### HOW TO COMPLETE THIS TASK
If a line in the records below contains the word "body", copy it out.

Stored dataset items
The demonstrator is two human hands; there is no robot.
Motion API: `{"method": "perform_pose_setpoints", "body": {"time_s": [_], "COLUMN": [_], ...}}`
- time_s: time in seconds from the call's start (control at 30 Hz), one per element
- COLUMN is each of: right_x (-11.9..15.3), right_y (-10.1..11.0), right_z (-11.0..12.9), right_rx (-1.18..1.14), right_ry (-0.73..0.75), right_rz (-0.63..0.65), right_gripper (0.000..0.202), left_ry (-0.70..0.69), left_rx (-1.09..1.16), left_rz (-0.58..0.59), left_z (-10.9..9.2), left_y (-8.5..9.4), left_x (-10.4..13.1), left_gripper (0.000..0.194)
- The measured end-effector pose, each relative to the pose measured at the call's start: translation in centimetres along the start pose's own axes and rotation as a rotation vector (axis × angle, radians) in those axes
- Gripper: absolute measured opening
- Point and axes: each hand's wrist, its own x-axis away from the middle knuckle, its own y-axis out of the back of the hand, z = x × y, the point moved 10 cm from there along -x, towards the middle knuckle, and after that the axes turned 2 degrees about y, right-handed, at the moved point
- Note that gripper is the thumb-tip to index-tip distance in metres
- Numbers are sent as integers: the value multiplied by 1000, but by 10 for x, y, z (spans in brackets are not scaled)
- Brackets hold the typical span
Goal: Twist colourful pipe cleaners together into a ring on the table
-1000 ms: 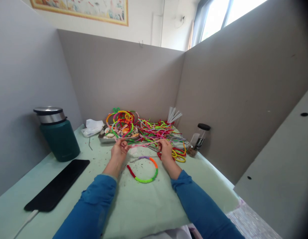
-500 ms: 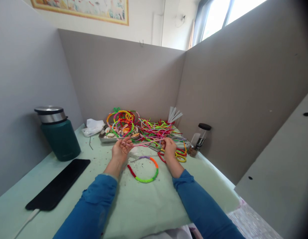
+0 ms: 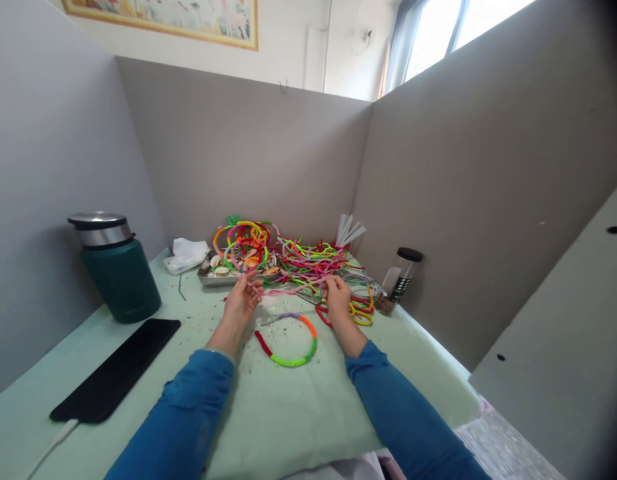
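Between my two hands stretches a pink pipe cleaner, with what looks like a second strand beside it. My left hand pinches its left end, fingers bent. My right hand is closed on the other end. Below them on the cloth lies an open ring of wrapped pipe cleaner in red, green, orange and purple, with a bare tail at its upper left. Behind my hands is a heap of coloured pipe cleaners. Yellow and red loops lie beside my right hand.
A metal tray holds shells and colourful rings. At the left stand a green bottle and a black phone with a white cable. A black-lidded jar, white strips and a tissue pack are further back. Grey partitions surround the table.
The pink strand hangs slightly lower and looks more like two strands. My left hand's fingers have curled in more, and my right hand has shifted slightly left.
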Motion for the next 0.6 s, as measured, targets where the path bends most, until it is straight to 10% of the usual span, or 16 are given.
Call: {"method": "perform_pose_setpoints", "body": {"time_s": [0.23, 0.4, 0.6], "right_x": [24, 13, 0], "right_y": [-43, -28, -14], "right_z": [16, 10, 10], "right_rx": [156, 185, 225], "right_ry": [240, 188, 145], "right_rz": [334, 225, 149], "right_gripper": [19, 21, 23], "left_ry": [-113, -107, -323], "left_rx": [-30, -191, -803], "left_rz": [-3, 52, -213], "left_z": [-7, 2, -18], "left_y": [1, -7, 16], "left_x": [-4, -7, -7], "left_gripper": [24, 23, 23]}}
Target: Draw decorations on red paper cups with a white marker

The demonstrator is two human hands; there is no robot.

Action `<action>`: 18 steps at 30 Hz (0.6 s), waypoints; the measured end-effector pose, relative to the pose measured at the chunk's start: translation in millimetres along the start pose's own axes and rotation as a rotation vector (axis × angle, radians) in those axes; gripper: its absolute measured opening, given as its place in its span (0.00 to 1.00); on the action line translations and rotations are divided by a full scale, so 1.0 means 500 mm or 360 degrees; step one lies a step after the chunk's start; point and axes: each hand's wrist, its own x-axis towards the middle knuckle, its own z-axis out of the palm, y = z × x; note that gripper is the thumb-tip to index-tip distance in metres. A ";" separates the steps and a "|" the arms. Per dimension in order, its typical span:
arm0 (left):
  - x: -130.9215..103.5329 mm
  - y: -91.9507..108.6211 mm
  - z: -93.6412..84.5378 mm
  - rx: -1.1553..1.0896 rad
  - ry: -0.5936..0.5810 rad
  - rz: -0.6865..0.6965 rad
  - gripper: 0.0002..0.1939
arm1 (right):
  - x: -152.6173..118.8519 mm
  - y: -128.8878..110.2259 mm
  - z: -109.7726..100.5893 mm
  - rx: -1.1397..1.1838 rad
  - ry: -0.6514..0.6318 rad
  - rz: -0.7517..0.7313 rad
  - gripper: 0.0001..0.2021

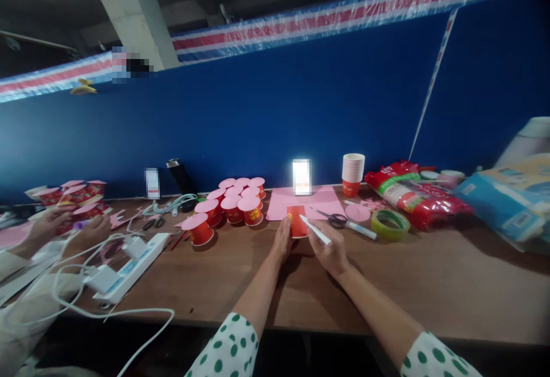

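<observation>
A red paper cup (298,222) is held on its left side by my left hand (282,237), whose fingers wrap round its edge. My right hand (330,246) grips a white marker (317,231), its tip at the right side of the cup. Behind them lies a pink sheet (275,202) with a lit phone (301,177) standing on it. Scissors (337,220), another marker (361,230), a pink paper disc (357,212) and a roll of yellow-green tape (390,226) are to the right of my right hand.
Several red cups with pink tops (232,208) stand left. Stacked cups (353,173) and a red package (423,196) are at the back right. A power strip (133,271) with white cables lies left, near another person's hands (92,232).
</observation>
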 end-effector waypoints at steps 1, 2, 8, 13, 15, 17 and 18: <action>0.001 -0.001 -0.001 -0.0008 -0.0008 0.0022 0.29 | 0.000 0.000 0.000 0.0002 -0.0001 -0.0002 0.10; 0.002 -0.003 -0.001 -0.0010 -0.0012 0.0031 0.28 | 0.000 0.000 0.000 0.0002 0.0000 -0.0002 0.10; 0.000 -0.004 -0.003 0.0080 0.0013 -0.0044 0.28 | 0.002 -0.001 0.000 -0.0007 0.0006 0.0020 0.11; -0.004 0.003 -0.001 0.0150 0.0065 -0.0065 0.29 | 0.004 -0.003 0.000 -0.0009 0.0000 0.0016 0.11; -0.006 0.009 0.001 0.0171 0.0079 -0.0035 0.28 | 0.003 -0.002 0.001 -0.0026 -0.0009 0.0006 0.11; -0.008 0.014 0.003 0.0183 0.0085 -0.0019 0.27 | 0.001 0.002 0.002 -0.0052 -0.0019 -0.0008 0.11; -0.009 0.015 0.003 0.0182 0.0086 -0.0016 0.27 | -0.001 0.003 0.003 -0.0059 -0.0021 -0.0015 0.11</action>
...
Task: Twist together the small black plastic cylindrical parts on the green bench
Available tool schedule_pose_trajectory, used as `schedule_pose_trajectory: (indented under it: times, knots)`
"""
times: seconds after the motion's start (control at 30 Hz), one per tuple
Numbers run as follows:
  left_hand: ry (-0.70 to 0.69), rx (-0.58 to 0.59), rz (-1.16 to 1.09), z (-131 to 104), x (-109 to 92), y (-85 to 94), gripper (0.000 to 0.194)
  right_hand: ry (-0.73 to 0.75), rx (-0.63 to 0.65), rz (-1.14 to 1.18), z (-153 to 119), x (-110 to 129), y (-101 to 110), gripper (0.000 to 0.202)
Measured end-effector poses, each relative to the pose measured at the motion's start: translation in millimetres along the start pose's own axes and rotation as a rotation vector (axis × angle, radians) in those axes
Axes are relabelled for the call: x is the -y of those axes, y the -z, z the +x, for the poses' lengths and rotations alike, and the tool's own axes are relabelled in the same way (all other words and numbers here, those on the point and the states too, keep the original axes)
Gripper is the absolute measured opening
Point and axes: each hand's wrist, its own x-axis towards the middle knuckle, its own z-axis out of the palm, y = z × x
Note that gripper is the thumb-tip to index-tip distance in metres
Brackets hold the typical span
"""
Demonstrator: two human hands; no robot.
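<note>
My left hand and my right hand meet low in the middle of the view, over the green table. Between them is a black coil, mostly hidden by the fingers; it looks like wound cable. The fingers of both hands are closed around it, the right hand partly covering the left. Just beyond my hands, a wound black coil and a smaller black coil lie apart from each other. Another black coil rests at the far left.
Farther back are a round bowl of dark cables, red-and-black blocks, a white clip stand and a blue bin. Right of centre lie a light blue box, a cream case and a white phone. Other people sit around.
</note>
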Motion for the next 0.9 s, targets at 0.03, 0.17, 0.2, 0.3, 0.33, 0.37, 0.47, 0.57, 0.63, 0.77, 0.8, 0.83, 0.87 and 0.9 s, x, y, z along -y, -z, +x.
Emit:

### PROBLEM SOLUTION
Motion API: `{"method": "perform_pose_setpoints", "body": {"time_s": [_], "COLUMN": [_], ...}}`
Call: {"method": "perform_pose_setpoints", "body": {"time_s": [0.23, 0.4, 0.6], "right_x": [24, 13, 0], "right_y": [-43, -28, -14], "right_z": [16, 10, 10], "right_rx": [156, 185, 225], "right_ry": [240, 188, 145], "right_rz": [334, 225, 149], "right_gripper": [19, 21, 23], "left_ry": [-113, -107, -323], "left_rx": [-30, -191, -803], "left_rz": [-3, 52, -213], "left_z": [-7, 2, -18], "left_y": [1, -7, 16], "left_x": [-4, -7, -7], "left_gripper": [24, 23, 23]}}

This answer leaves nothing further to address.